With respect to your Re2: comment. I agree that if one imports a term with entailments, that we need to accept them because we don't know whether users may use that term in a situation where those entailments may be computed automatically. That's why the current TDWG standards governing term creation (SDS and VMS) specify that we should start with terms at the "bag of terms" level and add the semantics as layers on top of that. This approach didn't come out of a vacuum. There was a massive discussion involving the community broadly via the TDWG email list between 2009 and 2011 (summarized here) about RDF and Linked data and it's role in Darwin Core and in TDWG in general. The "bag of terms" + layers approach came out of that discussion and was incorporated as a consensus view into the SDS and the VMS when they were written. That consensus and TDWG adherence to that approach since then is the reason why we need to consider carefully whether we want to deviate from it in this proposal.

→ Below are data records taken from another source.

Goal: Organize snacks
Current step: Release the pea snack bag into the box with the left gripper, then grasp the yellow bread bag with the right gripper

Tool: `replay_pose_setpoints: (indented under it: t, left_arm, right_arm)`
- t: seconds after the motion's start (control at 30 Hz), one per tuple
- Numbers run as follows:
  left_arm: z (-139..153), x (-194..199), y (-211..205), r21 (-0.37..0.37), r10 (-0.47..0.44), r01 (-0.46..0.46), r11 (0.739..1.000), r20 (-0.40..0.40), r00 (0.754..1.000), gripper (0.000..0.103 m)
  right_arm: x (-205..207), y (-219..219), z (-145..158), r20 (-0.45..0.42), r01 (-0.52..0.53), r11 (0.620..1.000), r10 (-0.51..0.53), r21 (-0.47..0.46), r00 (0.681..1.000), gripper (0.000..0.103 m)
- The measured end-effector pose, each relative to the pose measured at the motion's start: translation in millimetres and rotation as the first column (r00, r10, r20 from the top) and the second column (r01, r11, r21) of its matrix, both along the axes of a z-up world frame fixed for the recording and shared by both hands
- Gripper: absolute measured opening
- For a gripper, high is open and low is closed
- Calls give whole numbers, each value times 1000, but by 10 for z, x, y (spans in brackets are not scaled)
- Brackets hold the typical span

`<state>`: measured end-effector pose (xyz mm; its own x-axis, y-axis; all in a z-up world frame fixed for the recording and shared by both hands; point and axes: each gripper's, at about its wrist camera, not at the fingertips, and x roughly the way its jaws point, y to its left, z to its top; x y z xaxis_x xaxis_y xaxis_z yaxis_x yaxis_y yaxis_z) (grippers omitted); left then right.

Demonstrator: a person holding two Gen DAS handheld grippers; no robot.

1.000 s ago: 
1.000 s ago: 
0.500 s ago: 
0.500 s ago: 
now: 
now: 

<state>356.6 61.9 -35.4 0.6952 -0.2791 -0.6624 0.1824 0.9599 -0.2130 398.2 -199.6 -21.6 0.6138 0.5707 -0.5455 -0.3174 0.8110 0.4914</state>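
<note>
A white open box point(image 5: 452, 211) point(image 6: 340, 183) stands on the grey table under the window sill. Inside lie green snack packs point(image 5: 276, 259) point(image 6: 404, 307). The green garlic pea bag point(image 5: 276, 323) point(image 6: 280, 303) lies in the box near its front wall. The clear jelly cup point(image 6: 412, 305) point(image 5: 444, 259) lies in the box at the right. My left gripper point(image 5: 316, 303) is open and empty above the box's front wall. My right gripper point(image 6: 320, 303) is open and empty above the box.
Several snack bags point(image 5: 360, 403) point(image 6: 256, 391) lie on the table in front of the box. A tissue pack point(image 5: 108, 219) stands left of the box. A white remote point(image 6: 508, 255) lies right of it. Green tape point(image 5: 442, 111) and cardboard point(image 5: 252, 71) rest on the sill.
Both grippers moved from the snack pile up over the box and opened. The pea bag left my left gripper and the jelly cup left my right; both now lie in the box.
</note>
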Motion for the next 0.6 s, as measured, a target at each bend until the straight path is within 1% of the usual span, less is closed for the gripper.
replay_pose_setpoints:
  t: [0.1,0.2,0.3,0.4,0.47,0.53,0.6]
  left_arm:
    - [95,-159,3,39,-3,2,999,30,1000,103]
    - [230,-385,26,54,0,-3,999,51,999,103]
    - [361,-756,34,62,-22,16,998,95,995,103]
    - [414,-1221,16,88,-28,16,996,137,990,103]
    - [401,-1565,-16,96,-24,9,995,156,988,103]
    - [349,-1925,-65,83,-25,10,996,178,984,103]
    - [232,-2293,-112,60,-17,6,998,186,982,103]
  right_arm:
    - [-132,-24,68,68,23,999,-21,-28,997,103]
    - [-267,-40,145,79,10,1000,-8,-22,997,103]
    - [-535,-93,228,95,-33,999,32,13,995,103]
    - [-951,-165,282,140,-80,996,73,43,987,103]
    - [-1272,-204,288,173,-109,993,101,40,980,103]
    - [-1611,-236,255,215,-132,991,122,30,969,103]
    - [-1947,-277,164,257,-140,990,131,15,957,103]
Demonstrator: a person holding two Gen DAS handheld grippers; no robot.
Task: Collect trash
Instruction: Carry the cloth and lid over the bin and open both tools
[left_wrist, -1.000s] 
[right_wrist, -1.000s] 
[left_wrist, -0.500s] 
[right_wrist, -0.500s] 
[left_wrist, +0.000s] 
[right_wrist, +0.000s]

With respect to the Re3: comment: Yes, it is permissible to have opaque local names. That has generally been the practice with controlled vocabularies (see for example this where there are term names like dwcem:e002). It has NOT been the practice for vocabularies that define property and class terms. Those vocabularies are older and developers have (perhaps unwisely) built applications that depend on the local name parts of term names as both unique identifiers and labels for users (which they are not). There is already a ratified policy against this: the SDS says in section 3.3.3.1 "The term name is often related to the meaning of the term, but users MUST NOT attempt to understand the meaning of the term by interpreting its name. Rather, the term definition MUST be consulted." However, it's fine to put in the RFC 2119 key words "MUST" and "MUST NOT", but there isn't any enforcement mechanism. The reality is that people use them in that way and we have to deal with that, at least until the applications that have been built conform to this requirement.

baskaufs commented 9 months ago

This was discussed at the 2023-09-11 TAG meeting and the TAG requested that this issue be taken up by the Mapping Task Group. @DavidFichtmueller indicated that it would be added to the tasks of the Mapping Task Group in its draft charter.

DavidFichtmueller commented 9 months ago

This was discussed at the 2023-11-09 TAG meeting

@baskaufs : You mixed up the date from the last meeting there with the date from yesterday. I thought for a second, that I had missed the meeting yesterday and wondered why I had it in my calender for Monday.

baskaufs commented 9 months ago

Thanks for catching that, David! I've fixed the error.